10 Tips: Communicating Better With Hearing Impaired Individuals
Below you’ll find 10 tips to help you have a better and more productive conversation with a hearing impaired individual.
- Maintain eye contact with the hearing impaired individual, facing them directly. Do not attempt to hold a conversation from another room; visual cues are an important component of successful communication.
- Make sure you have the person’s attention before beginning a conversation. It helps to state their name so they are aware you are addressing them, and can focus on your words.
- Speak slowly and concisely. Resist the temptation to shout, which can lead to distorted speech and make your words more difficult to understand. Pause between sentences to ensure what you are saying is understood.
- Do not cover your face with your hands or other objects. Individuals with hearing loss rely on visual cues to help follow the conversation, and sometimes find lip reading helpful.
- Avoid eating and drinking while conversing. Not only is it rude to talk with your mouth full, it can make your words much harder to understand.
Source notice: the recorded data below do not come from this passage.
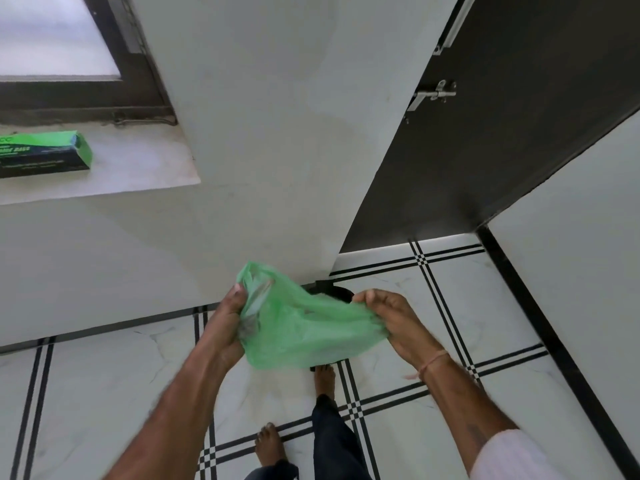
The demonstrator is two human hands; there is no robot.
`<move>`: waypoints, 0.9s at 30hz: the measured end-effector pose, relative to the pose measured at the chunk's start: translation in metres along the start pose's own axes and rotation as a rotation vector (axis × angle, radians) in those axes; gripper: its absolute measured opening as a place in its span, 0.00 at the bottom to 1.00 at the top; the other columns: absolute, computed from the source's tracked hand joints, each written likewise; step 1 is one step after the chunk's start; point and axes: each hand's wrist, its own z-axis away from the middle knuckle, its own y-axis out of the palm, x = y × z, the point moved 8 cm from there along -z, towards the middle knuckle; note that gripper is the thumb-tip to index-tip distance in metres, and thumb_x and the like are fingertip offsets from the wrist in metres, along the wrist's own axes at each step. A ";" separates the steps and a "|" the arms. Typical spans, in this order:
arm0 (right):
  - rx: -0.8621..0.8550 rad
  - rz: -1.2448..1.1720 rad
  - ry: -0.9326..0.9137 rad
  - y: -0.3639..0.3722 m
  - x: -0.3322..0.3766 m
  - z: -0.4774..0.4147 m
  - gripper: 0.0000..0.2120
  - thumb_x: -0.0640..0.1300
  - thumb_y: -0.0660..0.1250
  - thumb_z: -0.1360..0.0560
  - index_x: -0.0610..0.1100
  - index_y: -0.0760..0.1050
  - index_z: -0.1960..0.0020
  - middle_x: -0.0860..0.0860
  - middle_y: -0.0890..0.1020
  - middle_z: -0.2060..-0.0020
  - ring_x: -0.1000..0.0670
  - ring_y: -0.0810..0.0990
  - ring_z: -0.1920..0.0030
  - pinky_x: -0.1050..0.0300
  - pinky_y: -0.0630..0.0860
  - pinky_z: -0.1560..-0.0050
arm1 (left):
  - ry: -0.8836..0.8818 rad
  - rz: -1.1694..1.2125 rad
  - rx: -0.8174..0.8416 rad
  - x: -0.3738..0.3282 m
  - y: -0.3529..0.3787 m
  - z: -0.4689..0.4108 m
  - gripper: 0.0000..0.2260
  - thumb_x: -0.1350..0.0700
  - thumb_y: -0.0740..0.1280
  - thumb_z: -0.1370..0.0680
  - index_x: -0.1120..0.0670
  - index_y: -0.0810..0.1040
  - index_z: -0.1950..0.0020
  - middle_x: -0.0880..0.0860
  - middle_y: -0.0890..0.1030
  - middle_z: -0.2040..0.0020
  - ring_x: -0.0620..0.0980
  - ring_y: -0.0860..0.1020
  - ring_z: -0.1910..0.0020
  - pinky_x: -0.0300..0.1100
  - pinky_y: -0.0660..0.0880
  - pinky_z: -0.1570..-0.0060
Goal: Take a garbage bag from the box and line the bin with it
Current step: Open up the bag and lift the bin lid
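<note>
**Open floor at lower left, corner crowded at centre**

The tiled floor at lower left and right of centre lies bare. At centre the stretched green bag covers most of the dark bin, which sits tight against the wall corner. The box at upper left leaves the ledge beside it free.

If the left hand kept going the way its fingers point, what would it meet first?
Probably the white wall just past the green bag that the left hand holds; its fingers point up and away toward the wall. Depth is unclear.
</note>
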 end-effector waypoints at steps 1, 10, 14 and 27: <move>0.041 0.119 0.028 0.001 -0.007 -0.010 0.13 0.46 0.64 0.16 0.40 0.85 0.43 0.44 0.88 0.46 0.46 0.86 0.44 0.54 0.82 0.44 | -0.008 -0.010 -0.004 0.003 0.004 -0.010 0.16 0.45 0.59 0.15 0.54 0.81 0.39 0.57 0.89 0.51 0.57 0.88 0.56 0.55 0.83 0.55; -0.360 0.390 -0.140 -0.085 -0.071 -0.111 0.21 0.42 0.73 0.22 0.48 0.78 0.29 0.55 0.82 0.35 0.57 0.81 0.35 0.55 0.77 0.31 | -0.095 -0.066 -0.036 0.082 0.043 -0.153 0.27 0.39 0.63 0.20 0.58 0.79 0.31 0.61 0.84 0.37 0.61 0.85 0.41 0.55 0.84 0.51; -0.392 0.257 -0.053 -0.119 -0.125 -0.111 0.24 0.42 0.73 0.22 0.49 0.75 0.26 0.54 0.80 0.32 0.56 0.79 0.32 0.57 0.75 0.30 | -0.144 -0.046 -0.057 0.121 0.040 -0.192 0.29 0.37 0.66 0.25 0.58 0.82 0.36 0.60 0.86 0.40 0.59 0.85 0.44 0.54 0.82 0.49; -0.505 0.233 0.045 -0.178 -0.245 -0.215 0.22 0.38 0.70 0.20 0.48 0.76 0.27 0.51 0.79 0.30 0.54 0.78 0.32 0.50 0.72 0.26 | -0.153 -0.200 -0.159 0.204 -0.019 -0.335 0.25 0.40 0.61 0.17 0.60 0.81 0.36 0.61 0.87 0.42 0.61 0.86 0.45 0.54 0.82 0.48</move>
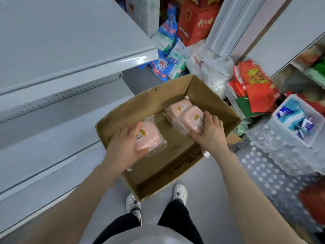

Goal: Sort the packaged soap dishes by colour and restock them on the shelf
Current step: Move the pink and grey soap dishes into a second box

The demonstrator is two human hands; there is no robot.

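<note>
An open cardboard box (153, 95) stands on the floor in front of my feet. My left hand (123, 143) grips a pink soap dish in clear wrap (151, 136) over the box's left side. My right hand (210, 132) grips a second pink wrapped soap dish (190, 120) near the box's right wall. Behind that one, a third pink packaged dish (177, 108) lies in the far right corner of the box. The grey shelf (70, 55) runs along the left, its boards bare.
Blue and green detergent bags (168, 59) and a red carton (195, 23) are piled past the box. Red packets (255, 85) and a white tub of blue items (297, 120) sit at the right. Bubble-wrapped bundles (274, 155) cover the floor at right.
</note>
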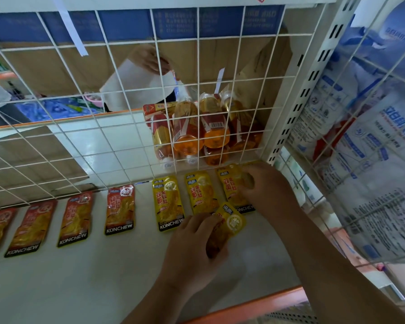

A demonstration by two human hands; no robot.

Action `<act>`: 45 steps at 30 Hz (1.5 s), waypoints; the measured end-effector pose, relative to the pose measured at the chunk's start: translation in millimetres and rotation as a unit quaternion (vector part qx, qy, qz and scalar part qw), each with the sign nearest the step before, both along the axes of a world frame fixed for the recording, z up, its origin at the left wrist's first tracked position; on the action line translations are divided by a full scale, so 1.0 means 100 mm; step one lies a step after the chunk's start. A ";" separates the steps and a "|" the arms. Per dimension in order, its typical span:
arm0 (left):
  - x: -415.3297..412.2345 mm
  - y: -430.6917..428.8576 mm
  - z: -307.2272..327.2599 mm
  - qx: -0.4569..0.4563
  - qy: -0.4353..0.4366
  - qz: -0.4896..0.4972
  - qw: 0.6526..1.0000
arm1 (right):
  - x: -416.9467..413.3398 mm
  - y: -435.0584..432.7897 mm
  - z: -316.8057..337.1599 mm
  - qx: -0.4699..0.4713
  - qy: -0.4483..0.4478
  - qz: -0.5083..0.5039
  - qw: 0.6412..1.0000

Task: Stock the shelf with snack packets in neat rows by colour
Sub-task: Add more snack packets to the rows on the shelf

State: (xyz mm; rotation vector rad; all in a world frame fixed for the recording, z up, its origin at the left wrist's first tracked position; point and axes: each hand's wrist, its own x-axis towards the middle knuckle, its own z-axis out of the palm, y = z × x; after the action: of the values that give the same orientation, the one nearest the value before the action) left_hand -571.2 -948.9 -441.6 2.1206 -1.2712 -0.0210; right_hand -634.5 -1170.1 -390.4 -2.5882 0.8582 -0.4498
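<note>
Snack packets (119,209) lie flat in one row along the far edge of the shelf (91,284), just in front of the wire grid (80,146), with red ones on the left and yellow ones on the right. Our left hand (192,249) grips a loose yellow packet (232,222) near the row, its fingers curled round the lower half. Our right hand (267,190) lies on the rightmost yellow packet (232,190), fingers bent over its upper part; whether they pinch it or only press it we cannot tell. We judge these pouches light, thin and soft, with glossy film that probably slides easily on the smooth shelf. They are best held by a sealed edge or a corner, not the soft middle. A flat press should nudge one straight without disturbing its neighbours.
</note>
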 end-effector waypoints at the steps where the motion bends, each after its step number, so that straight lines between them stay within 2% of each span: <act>1: 0.00 0.00 0.00 0.001 0.001 0.001 1.000 | 0.03 0.04 0.01 0.005 0.015 0.009 1.000; 10: 0.00 0.00 0.02 -0.009 -0.005 0.004 1.000 | 0.18 0.21 0.03 -0.040 0.089 0.010 0.995; 16: -0.01 0.00 0.01 -0.012 -0.005 0.001 1.000 | 0.16 0.20 0.00 -0.042 0.083 0.010 0.996; 19: -0.01 0.02 0.03 -0.023 0.010 0.008 1.000 | 0.05 0.24 0.06 -0.011 0.014 -0.024 1.000; 22: -0.02 0.09 0.08 -0.056 0.048 0.054 0.996 | -0.24 0.45 0.13 0.067 -0.057 -0.052 0.995; 26: -0.10 0.26 0.09 -0.051 0.066 0.109 0.991 | -0.63 1.07 -0.07 0.126 -0.012 0.001 0.992; 29: -0.13 0.42 0.03 -0.025 0.073 0.065 0.995 | -0.73 1.40 -0.25 0.167 0.019 0.028 0.985; 32: -0.10 0.54 -0.03 -0.015 0.005 -0.037 0.999 | -0.75 1.43 -0.21 0.139 0.051 -0.013 0.989; 35: -0.02 0.63 -0.08 -0.012 -0.067 -0.133 0.989 | -0.73 1.45 -0.12 0.077 0.140 -0.021 0.987; 40: 0.28 0.86 -0.09 -0.012 -0.067 -0.104 0.992 | -0.60 1.62 -0.07 0.030 0.204 -0.037 0.978; 42: 0.42 0.98 -0.08 -0.001 -0.093 -0.111 0.990 | -0.54 1.69 -0.09 0.022 0.222 -0.035 0.974; 45: 0.64 1.15 -0.06 0.010 -0.123 -0.099 0.987 | -0.44 1.77 -0.13 0.019 0.167 -0.038 0.985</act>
State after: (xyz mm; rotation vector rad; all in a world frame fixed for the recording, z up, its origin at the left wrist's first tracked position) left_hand -507.0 -833.8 -448.0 2.0526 -1.6279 0.1481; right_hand -679.0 -993.0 -403.2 -2.6423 1.0647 -0.0161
- Try to find a quiet area free of background noise. This can be distracting and cause the hearing impaired individual to miss out on much of what you are saying.
- Repeat yourself if necessary. Try using a different word or rephrasing your sentence if it is too confusing. Refrain from complex words and phrases.
- Supplement your conversation by writing down important information. This might include jotting down the topic you will be discussing beforehand.
- Pay attention to the listener. If they look confused, offer to clarify what you have just said.
- Remember, communication is a two-way street. Give the other person a chance to speak, and do not interrupt.
A common side effect of hearing loss is feelings of isolation. Familiarizing yourself with these above tips can give you the tools you need to help keep an individual with hearing loss feel included in the conversation.